# [Task to carry out]
Take the entries below and print, exactly, the stretch from the line containing "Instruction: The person" through the line containing "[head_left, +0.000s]", both included.

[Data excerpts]

------------

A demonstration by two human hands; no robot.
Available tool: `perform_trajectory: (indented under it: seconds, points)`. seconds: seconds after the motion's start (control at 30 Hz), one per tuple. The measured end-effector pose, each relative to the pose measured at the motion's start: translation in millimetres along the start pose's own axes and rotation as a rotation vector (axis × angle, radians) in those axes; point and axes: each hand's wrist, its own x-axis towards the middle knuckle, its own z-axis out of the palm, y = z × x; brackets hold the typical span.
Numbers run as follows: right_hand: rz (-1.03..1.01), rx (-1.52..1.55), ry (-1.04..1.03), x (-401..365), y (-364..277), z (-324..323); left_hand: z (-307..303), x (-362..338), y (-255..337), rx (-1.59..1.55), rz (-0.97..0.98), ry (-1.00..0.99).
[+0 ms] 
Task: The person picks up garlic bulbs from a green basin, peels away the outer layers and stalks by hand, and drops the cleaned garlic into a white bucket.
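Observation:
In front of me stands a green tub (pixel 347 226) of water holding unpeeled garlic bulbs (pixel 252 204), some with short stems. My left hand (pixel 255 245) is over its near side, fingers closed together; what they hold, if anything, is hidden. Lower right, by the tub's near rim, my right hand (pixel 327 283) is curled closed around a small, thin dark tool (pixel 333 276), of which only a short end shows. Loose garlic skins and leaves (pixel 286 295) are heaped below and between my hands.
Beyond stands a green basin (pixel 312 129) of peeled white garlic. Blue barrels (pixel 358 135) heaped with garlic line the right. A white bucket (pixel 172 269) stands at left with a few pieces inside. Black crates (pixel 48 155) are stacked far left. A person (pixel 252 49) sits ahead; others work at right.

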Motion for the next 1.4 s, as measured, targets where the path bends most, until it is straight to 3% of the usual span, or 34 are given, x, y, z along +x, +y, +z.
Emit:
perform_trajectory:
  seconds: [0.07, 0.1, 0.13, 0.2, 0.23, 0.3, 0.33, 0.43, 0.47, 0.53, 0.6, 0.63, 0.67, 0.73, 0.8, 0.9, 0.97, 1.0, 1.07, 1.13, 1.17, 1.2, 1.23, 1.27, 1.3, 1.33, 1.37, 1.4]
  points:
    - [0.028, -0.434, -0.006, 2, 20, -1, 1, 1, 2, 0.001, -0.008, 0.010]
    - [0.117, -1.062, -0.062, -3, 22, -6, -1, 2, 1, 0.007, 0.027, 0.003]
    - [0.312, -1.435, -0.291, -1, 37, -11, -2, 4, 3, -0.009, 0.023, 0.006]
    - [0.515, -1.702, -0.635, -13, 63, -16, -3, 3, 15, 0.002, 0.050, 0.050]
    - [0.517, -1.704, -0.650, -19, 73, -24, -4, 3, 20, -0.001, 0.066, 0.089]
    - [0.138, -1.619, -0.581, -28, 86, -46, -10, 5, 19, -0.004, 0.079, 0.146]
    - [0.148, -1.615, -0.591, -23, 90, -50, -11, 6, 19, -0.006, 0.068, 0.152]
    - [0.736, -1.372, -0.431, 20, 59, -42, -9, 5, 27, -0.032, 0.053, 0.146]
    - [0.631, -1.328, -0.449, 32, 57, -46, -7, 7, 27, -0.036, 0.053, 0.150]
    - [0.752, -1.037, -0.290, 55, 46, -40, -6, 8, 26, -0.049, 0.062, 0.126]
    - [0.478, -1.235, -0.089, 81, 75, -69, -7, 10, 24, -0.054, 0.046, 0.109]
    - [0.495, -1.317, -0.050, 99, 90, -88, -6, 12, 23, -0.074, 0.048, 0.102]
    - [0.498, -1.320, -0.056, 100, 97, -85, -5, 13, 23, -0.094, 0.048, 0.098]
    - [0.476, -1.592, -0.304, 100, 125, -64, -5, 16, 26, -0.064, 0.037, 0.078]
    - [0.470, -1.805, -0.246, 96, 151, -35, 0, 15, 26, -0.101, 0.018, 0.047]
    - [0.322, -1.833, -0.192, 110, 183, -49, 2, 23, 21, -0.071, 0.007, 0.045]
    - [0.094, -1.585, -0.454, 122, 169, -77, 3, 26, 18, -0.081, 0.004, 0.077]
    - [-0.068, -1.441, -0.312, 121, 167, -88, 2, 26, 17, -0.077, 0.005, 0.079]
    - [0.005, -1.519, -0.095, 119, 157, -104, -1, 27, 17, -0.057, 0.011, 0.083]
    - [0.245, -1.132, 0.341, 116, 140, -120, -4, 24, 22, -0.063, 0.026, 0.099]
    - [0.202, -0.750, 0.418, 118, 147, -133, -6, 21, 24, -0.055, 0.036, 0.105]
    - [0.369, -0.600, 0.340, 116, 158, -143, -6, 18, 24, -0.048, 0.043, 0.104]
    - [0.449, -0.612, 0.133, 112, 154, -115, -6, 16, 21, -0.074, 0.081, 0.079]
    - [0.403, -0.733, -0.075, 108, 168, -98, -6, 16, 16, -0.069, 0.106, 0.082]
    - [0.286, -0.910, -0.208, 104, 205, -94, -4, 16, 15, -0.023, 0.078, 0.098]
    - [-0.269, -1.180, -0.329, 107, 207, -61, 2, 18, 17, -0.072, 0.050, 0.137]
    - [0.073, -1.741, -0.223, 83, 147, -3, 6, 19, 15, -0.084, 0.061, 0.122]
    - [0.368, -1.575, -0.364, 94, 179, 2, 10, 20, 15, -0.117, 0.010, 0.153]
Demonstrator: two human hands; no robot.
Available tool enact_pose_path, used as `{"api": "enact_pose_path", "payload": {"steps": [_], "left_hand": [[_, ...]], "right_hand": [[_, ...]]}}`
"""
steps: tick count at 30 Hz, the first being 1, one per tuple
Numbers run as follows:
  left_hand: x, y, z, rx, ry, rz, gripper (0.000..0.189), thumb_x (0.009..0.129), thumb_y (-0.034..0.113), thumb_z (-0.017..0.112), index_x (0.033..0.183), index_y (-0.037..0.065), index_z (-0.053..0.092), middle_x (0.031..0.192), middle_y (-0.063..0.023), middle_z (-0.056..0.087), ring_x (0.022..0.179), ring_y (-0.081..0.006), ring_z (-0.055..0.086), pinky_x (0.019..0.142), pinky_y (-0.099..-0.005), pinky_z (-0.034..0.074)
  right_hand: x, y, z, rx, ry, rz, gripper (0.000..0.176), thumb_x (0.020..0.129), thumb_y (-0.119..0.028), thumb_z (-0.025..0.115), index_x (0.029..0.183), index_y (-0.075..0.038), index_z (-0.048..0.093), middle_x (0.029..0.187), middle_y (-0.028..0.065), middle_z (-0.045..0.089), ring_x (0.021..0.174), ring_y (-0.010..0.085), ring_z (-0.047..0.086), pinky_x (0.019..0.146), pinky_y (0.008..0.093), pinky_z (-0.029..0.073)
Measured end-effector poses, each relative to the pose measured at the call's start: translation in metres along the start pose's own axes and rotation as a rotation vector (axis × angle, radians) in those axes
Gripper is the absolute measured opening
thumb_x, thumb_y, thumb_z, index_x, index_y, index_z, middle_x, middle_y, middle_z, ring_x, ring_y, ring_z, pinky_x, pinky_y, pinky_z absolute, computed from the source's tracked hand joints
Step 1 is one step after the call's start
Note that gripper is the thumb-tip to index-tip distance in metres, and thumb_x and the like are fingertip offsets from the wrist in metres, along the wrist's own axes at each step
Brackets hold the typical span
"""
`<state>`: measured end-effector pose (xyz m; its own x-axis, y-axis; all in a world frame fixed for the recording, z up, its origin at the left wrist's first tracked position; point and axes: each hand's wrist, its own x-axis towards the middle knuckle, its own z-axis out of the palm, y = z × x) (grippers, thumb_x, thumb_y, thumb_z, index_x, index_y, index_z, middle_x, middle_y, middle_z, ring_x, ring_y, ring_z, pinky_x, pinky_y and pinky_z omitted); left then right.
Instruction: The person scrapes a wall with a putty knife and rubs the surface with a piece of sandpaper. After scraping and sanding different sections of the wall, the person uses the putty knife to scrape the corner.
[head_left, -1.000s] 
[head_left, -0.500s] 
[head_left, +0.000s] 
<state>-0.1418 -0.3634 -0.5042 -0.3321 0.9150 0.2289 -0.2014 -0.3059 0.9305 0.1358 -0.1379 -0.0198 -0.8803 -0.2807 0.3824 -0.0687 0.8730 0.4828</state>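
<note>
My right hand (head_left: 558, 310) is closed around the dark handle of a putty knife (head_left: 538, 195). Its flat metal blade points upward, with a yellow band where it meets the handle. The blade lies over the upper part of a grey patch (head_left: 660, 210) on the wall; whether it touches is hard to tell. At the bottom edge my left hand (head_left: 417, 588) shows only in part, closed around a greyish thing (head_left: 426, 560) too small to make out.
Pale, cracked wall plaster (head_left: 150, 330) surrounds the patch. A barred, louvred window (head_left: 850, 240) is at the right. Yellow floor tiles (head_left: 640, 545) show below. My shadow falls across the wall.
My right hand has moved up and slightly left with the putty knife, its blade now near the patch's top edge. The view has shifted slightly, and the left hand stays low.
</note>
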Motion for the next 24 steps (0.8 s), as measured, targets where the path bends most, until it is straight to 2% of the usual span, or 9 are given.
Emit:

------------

# [Reply to the task]
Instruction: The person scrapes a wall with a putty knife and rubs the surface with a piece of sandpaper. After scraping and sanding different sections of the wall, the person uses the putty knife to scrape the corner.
[head_left, -1.000s] 
[head_left, -0.500s] 
[head_left, +0.000s] 

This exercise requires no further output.